## Description of the task:
Below are the records; they must be reproduced verbatim.

## Source records:

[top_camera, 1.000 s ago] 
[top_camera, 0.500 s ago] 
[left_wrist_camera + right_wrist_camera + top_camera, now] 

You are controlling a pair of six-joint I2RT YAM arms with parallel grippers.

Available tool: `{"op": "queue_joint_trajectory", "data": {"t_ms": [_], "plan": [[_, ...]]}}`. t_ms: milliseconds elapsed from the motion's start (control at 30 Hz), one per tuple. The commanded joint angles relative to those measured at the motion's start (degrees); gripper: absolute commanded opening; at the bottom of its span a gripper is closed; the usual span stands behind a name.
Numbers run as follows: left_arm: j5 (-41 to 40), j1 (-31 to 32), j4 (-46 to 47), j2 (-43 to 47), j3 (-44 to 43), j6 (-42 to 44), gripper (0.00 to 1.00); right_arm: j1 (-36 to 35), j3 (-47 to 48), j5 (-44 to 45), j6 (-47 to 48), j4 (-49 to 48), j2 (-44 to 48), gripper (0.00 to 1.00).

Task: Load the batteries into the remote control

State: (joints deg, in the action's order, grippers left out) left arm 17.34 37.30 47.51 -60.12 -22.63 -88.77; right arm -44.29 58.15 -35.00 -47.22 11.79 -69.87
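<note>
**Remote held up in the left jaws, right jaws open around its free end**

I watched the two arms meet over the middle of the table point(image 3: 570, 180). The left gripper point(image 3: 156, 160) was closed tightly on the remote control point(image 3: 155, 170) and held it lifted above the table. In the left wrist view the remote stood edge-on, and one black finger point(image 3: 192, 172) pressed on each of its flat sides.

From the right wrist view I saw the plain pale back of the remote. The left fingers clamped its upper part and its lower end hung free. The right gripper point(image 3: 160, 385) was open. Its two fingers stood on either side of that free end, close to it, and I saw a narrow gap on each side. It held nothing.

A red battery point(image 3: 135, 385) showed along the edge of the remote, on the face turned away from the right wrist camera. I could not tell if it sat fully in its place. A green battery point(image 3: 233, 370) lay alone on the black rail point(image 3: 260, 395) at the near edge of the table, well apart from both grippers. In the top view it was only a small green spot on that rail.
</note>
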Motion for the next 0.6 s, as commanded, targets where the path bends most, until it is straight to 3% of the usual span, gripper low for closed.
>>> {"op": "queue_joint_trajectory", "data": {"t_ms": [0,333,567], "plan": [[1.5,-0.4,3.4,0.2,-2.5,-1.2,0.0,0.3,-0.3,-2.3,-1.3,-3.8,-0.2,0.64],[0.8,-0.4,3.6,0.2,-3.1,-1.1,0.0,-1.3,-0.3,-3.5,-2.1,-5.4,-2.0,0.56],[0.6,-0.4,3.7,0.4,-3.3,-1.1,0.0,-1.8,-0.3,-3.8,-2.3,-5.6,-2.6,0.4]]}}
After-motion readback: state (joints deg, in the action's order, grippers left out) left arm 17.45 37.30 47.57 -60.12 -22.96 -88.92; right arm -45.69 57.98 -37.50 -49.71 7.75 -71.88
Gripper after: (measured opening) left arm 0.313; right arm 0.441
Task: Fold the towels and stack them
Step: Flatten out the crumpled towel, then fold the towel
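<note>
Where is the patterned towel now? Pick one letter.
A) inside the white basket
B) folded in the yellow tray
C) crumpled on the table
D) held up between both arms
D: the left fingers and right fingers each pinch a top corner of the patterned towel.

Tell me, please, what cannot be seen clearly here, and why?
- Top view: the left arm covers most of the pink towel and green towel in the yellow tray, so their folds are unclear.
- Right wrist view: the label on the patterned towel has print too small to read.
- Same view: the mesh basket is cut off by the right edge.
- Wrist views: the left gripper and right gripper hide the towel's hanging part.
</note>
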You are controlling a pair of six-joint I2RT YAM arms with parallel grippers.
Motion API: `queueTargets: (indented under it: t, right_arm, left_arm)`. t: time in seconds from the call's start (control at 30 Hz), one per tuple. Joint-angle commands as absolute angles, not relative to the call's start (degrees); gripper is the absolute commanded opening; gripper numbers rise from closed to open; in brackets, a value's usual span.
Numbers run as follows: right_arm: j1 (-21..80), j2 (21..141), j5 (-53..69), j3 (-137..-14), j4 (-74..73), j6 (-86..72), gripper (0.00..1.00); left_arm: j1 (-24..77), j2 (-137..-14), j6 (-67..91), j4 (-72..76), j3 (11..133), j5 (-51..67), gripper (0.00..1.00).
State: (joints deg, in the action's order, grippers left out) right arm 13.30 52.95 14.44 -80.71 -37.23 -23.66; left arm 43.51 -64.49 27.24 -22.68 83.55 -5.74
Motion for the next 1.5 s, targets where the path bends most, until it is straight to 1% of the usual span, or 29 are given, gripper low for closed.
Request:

## Problem solution:
[top_camera, 1.000 s ago] 
[top_camera, 0.500 s ago] 
[left_wrist_camera + right_wrist_camera + top_camera, now] 

You are controlling a pair of six-joint I2RT YAM arms with parallel grippers.

Available tool: `{"op": "queue_joint_trajectory", "data": {"t_ms": [_], "plan": [[_, ...]]}}`. t_ms: milliseconds elapsed from the motion's start (control at 30 Hz), one per tuple. The commanded joint angles relative to those measured at the motion's start (degrees); gripper: absolute commanded opening; at the bottom of its span a gripper is closed; the usual span stands behind a name.
Numbers run as follows: left_arm: j5 (-41 to 40), j1 (-31 to 32), j4 (-46 to 47), j2 (-43 to 47), j3 (-44 to 43), j6 (-42 to 44), gripper (0.00 to 1.00); right_arm: j1 (-36 to 35), j3 (-47 to 48), j5 (-44 to 45), j6 (-47 to 48), j4 (-49 to 48), j2 (-44 to 48), gripper (0.00 to 1.00).

Task: Load the batteries into the remote control

State: (joints deg, in the action's order, grippers left out) left arm 17.34 37.30 47.51 -60.12 -22.63 -88.77; right arm -44.29 58.15 -35.00 -47.22 11.79 -69.87
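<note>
**Remote held up in the left jaws, right jaws open around its free end**

I watched the two arms meet over the middle of the table point(image 3: 570, 180). The left gripper point(image 3: 156, 160) was closed tightly on the remote control point(image 3: 155, 170) and held it lifted above the table. In the left wrist view the remote stood edge-on, and one black finger point(image 3: 192, 172) pressed on each of its flat sides.

From the right wrist view I saw the plain pale back of the remote. The left fingers clamped its upper part and its lower end hung free. The right gripper point(image 3: 160, 385) was open. Its two fingers stood on either side of that free end, close to it, and I saw a narrow gap on each side. It held nothing.

A red battery point(image 3: 135, 385) showed along the edge of the remote, on the face turned away from the right wrist camera. I could not tell if it sat fully in its place. A green battery point(image 3: 233, 370) lay alone on the black rail point(image 3: 260, 395) at the near edge of the table, well apart from both grippers. In the top view it was only a small green spot on that rail.
</note>
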Motion for the next 0.6 s, as commanded, targets where the path bends most, until it is straight to 3% of the usual span, gripper low for closed.
>>> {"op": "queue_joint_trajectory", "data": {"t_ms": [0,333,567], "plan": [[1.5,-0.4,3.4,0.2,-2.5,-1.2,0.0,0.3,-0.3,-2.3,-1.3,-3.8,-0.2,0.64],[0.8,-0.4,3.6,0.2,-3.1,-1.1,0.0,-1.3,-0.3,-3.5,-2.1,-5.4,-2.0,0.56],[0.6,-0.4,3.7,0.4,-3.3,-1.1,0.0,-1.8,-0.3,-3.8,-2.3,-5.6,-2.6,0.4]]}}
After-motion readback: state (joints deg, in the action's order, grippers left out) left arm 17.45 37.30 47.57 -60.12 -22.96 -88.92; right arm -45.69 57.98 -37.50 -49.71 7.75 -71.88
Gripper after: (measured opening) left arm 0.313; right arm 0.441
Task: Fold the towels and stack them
Step: Flatten out the crumpled towel, then fold the towel
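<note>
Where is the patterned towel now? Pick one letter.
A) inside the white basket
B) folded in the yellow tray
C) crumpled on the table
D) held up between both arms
D: the left fingers and right fingers each pinch a top corner of the patterned towel.

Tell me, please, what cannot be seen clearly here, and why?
- Top view: the left arm covers most of the pink towel and green towel in the yellow tray, so their folds are unclear.
- Right wrist view: the label on the patterned towel has print too small to read.
- Same view: the mesh basket is cut off by the right edge.
- Wrist views: the left gripper and right gripper hide the towel's hanging part.
</note>
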You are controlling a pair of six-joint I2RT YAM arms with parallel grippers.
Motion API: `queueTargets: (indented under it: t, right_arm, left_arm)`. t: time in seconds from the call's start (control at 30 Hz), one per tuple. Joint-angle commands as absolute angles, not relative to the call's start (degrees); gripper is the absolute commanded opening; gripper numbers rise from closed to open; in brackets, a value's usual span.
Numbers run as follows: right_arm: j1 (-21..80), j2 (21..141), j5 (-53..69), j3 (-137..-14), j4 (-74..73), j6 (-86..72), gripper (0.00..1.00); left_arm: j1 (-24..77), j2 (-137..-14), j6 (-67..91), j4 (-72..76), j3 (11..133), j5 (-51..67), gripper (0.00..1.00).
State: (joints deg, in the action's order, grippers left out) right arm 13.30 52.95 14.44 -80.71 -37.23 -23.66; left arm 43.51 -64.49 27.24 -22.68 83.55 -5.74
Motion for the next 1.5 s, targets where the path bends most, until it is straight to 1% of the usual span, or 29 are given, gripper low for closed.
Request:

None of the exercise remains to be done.